Despite the interesting premise and themes of the movie, it sometimes doesn’t seem dark enough. Sure, friends are mean, but their words don’t cut as deep as they could. There is so much between them, including anger and resentment, but it only comes to the surface towards the end, with only a few characters fully letting go and spewing their unfiltered feelings towards their friends.
Bodies Bodies Bodies doesn’t overstay its welcome, but it could have benefited from a longer setup before the grisly killing starts. However, the shocking twist at the end deserves an instant replay because it changes everything we’ve witnessed before. The script, coupled with Reijn’s direction, works well together to create a story that reflects the reality of essentially being married to a phone.
Jasper Wolf’s cinematography gives the movie a sense of foreboding and the look itself echoes that of someone scrolling through a phone in the dark.
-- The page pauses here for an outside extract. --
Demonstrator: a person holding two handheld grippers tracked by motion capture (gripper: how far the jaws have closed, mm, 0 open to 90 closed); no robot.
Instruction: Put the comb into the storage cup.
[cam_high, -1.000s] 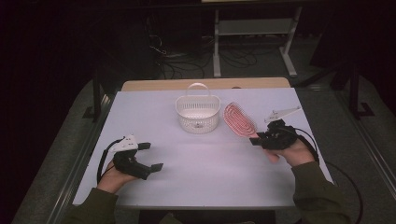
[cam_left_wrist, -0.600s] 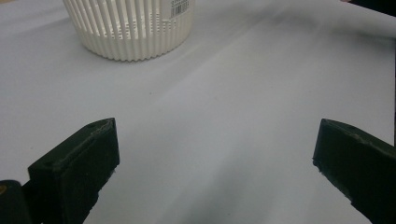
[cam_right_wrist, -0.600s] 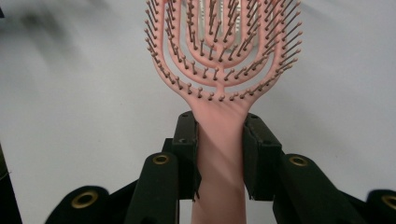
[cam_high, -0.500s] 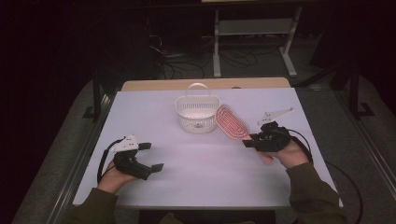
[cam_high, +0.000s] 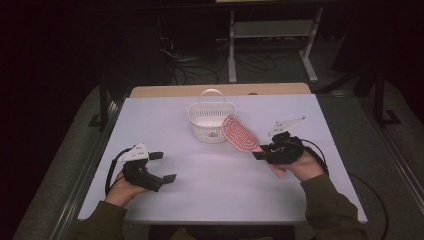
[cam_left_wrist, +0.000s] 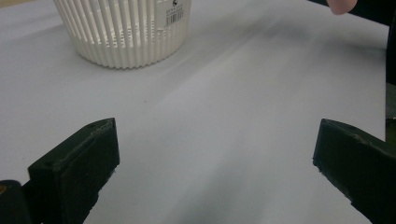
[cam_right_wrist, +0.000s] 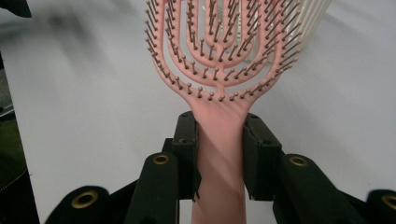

It’s noticeable that the cellphone light is usually the only glow shown on screen, a clever way to keep the movie’s overarching themes on display.
Bodies Bodies Bodies isn’t exactly surprising, but it excels when the focus is more on character dynamics than horror elements. The performances—from Stenberg’s escapism as Sophie to Sennott’s comedic timing as Alice—are excellent, adding to the characters’ layered relationships and elevating the movie. The slasher movie doesn’t pigeonhole itself, it thrives on social commentary and adds tension and humor.